Photo: Logan Fazio / WireImage.com
It was another day at Eataly, Mario Batali and Joe Bastianch's 40,000-square foot temple to Italian food in New York, where Rubell is the vegetable butcher. The idea for the job came during a conversation over dinner with her friend Batali at his restaurant Del Posto shortly before the store's opening earlier this month. He was recalling the women who work at the vegetable market in Campo de Fiori in Rome, the way they would trim artichokes by hand and toss the peels into the fountain, how it helped create a sense of place. "Somehow over the course of the night, the idea of a vegetable butcher crystallized," Rubell said. If those who know Rubell through her large-scale interactive food sculptures – like the ton of ribs, dripping with honey and studded with tongs to encourage sampling that she once installed in a New York gallery – come expecting her to carve a cucuzza squash into some vegetal Brancusi, they might be disappointed. As the name of her new job suggests, Rubell spends her days slicing celery root and shelling fava beans (free of charge), not to mention fielding questions from shoppers about how to prepare them. If this sounds more like work then art, that's because it is, Rubell said.

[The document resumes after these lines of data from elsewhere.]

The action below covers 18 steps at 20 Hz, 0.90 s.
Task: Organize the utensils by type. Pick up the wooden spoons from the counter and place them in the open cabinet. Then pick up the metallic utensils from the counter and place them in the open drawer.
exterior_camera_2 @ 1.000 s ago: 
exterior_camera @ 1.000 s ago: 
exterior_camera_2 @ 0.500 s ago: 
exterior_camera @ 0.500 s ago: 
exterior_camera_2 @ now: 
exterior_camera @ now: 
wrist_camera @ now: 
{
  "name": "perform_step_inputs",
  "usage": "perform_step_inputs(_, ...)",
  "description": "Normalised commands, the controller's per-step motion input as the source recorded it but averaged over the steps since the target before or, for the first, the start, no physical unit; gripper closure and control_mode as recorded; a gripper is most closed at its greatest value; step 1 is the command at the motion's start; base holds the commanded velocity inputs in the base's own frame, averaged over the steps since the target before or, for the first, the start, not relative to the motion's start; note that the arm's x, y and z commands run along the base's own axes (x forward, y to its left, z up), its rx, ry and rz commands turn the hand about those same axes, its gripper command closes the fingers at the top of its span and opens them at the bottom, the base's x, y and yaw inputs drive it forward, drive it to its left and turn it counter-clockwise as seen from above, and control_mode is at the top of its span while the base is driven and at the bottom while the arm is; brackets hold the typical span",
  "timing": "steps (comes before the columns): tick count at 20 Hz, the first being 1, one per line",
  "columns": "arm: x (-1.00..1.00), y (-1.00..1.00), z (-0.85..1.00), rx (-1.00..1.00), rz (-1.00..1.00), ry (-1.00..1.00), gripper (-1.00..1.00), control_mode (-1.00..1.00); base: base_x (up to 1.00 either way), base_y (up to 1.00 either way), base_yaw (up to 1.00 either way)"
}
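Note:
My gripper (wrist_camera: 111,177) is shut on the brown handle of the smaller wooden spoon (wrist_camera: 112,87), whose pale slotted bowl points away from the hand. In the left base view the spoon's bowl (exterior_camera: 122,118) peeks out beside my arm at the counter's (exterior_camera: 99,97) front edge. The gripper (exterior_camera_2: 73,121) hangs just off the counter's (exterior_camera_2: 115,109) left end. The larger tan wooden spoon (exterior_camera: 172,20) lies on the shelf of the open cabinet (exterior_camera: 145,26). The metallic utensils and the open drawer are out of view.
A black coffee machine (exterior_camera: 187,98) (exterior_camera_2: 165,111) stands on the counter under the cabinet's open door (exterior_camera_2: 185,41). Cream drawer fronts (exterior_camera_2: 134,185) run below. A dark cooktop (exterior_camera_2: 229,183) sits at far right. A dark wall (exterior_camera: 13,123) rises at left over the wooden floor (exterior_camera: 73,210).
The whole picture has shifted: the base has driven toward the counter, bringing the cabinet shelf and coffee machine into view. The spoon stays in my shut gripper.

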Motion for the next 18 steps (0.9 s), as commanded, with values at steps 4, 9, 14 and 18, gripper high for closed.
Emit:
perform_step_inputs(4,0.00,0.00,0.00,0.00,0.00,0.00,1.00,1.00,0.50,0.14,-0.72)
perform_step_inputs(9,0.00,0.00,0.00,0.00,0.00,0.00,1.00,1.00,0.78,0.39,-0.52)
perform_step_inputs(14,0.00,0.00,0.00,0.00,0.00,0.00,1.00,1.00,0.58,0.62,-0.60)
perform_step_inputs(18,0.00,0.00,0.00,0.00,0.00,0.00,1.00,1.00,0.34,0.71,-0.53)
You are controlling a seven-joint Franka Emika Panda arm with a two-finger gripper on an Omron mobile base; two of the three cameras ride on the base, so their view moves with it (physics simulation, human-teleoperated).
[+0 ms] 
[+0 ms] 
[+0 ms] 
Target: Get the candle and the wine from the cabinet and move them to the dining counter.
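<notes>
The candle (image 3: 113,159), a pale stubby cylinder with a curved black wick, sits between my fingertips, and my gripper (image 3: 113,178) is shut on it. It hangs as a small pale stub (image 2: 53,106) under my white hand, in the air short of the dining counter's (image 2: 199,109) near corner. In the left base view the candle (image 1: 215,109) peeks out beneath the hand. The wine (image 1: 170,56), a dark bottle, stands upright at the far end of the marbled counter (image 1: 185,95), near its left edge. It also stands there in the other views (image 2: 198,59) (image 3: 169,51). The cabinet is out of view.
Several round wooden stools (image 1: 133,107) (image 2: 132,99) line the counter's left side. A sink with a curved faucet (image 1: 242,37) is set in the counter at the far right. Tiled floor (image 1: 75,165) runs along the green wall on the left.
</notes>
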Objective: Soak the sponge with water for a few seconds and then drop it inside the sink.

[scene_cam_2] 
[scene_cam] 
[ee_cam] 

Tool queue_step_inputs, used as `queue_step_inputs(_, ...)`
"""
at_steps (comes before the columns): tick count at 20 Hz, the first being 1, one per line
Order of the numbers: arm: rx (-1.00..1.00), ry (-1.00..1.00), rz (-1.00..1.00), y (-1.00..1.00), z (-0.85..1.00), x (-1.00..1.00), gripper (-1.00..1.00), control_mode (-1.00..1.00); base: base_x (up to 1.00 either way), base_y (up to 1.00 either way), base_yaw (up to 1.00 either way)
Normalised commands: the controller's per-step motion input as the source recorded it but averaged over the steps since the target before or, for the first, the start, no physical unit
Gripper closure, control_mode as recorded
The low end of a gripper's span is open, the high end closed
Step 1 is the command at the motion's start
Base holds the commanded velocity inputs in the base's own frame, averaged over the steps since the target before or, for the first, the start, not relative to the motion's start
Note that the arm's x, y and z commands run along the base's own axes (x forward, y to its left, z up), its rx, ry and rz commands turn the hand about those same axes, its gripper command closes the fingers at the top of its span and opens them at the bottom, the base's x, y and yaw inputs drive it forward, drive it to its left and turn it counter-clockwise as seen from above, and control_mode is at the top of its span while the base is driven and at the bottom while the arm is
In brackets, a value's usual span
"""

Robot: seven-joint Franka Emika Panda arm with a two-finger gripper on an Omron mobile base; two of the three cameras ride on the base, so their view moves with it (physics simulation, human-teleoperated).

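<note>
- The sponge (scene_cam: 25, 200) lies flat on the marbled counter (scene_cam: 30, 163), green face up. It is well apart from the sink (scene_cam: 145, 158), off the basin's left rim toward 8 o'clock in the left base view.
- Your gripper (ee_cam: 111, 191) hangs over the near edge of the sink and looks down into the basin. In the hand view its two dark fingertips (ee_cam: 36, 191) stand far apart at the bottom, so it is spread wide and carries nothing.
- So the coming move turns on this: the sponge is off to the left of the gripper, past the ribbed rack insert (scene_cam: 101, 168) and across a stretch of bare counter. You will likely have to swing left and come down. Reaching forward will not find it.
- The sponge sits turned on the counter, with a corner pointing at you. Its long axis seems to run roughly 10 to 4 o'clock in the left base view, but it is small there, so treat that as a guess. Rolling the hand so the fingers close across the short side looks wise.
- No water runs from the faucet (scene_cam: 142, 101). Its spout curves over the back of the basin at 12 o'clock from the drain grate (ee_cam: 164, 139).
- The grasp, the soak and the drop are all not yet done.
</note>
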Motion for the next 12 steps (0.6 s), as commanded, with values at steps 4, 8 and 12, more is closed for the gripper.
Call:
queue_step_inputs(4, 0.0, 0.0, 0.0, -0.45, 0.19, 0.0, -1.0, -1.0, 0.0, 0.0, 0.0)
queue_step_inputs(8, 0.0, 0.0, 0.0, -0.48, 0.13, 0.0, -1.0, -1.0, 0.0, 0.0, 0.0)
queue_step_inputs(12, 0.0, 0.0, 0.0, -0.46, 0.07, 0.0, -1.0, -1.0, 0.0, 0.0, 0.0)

"If there's a work of art in this, it's the creation of the profession itself, which for me is a fundamentally conceptual act," she mused, adding that she hopes her job will serve as a template for others, inspiring other businesses to add similar positions. At Eataly, she is already training a handful of other would-be vegetable butchers.
But what motivated Rubell, who earned a bachelor's degree in fine arts from Harvard, studied at the Culinary Institute of America and lives an otherwise pretty glamorous life writing for magazines like Vogue and opening boutique hotels in Miami with her family, is the chance to serve as a kind of advocate for fresh vegetables, which said many Americans still find intimidating. "Breakfast cereal has a voice," she said. "Even meat has a voice. I want to give vegetables a voice."
Rubell continued: "Let's face it, any prep cook in any kitchen in America can trim artichokes. The idea is by doing it in this public way you help people cross the threshold between cooking and not cooking. The education and the elimination of fear is as big a part of the profession as the chopping and the slicing."
Still, she acknowledged, there have been critics who are "appalled" that some people don't want to cut their own vegetables. Although on recent busy Saturday afternoon, the response from customers was overwhelmingly positive. "I love the idea of a vegetable butcher," New Yorker Janis Gross gushed. "Not having to do the prep work can cut your cooking time in half."
As a Rubell sees it, "if pre-cutting vegetables means the difference between someone going home and cooking dinner for their family and not, which it does, then that's a good thing."